The lines from the start of the records through the one containing "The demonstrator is" are to be transcribed exactly, and nothing else.

_Records provided:_
-------

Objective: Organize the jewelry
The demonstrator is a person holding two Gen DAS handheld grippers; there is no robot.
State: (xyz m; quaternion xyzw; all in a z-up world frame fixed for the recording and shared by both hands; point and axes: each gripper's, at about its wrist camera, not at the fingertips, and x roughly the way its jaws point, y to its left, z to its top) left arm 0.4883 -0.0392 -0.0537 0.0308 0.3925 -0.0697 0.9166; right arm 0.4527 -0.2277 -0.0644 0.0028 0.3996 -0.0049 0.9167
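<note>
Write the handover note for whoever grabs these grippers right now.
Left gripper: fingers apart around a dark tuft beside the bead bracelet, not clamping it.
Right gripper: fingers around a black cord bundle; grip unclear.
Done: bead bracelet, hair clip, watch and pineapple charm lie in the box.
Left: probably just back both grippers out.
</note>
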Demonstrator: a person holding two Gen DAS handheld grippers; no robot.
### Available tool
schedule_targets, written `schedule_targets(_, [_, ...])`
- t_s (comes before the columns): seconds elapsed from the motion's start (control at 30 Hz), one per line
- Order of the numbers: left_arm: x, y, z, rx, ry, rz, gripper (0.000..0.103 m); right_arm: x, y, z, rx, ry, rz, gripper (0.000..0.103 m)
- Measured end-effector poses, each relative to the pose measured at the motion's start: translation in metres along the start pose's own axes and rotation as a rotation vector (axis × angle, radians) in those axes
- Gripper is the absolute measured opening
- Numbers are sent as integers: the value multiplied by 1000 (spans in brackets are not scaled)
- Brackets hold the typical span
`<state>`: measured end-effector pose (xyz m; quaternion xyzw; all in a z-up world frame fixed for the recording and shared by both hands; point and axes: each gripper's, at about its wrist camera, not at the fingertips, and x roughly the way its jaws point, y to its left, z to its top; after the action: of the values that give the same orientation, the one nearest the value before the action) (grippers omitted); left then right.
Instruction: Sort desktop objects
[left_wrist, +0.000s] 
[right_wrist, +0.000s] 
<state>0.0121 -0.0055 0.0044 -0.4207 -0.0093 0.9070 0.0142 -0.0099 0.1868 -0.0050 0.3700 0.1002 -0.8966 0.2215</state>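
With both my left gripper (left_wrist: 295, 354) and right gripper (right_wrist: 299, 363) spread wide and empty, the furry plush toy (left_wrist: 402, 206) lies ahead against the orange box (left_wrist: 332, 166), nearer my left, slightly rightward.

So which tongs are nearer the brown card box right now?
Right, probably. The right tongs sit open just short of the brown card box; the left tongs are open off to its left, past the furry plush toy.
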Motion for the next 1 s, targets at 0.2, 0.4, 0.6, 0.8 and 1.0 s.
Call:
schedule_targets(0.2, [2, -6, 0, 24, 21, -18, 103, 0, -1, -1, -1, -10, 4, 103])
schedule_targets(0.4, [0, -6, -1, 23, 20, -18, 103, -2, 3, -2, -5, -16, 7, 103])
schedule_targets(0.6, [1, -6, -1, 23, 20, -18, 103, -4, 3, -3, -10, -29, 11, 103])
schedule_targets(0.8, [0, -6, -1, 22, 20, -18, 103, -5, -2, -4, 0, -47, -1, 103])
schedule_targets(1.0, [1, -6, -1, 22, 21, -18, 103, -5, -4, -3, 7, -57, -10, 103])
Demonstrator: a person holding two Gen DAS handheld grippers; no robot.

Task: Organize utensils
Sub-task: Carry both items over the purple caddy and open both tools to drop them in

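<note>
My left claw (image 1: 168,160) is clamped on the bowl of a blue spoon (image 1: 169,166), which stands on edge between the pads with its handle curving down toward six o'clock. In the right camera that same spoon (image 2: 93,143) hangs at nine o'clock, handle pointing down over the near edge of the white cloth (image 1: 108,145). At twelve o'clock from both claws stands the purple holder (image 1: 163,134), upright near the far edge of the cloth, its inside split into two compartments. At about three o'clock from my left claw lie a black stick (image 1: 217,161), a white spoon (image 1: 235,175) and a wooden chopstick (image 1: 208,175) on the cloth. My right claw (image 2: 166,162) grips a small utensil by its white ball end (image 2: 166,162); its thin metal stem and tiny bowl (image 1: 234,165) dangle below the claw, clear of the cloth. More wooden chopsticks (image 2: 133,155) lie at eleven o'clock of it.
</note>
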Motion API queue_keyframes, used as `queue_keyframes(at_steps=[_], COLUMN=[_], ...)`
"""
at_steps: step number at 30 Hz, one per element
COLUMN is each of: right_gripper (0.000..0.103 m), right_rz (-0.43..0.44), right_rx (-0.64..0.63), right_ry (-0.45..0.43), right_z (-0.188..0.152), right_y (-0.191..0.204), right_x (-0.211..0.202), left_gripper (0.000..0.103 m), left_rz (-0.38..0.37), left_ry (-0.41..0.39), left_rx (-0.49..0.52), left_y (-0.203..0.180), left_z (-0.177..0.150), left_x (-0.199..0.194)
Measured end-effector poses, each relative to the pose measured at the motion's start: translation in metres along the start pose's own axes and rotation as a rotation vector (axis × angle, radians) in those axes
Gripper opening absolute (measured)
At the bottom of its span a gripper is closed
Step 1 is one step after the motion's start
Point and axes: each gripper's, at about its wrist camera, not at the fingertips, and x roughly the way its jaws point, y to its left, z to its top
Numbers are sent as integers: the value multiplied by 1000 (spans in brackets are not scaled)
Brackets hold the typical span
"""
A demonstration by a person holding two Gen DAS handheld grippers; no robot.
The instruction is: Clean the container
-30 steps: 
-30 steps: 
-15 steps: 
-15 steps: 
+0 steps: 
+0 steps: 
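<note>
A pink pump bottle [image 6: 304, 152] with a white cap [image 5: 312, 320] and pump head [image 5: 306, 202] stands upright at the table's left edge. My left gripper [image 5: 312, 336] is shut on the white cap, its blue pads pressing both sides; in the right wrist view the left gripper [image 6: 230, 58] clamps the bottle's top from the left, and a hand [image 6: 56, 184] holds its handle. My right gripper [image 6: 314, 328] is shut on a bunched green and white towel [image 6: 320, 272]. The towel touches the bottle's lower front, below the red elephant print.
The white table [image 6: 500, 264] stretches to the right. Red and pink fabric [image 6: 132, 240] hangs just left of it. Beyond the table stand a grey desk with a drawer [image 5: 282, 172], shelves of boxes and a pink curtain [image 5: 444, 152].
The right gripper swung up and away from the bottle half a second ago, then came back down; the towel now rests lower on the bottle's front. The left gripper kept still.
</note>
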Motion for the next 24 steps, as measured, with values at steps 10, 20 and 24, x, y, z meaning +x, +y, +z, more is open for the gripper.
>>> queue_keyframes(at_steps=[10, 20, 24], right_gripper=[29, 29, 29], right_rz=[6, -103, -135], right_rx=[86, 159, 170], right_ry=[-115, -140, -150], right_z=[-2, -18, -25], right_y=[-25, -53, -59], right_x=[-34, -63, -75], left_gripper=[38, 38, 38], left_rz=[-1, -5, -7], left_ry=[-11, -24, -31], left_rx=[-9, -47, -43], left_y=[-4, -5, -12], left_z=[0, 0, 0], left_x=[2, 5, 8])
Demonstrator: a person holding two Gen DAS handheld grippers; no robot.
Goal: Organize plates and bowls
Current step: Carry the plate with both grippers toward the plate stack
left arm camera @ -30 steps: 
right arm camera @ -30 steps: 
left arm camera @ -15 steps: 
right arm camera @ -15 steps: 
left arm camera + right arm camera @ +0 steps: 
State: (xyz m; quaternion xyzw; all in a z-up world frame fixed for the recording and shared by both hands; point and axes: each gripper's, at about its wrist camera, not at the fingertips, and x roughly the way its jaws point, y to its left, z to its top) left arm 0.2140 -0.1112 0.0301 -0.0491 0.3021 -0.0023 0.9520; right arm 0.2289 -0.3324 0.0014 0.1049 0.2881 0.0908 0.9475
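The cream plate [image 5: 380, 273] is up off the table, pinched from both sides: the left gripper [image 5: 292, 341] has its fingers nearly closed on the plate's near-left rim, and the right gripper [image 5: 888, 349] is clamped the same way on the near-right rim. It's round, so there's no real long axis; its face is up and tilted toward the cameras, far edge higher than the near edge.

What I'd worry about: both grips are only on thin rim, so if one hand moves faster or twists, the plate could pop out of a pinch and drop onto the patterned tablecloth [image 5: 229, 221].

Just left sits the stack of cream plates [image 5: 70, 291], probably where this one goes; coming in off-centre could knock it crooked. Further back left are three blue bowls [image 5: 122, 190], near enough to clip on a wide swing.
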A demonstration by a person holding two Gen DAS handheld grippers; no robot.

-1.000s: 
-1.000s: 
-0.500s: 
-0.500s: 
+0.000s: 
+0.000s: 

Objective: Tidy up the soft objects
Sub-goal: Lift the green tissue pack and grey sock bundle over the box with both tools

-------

_Response area:_
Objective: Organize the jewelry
The demonstrator is a person holding two Gen DAS handheld grippers; there is no robot.

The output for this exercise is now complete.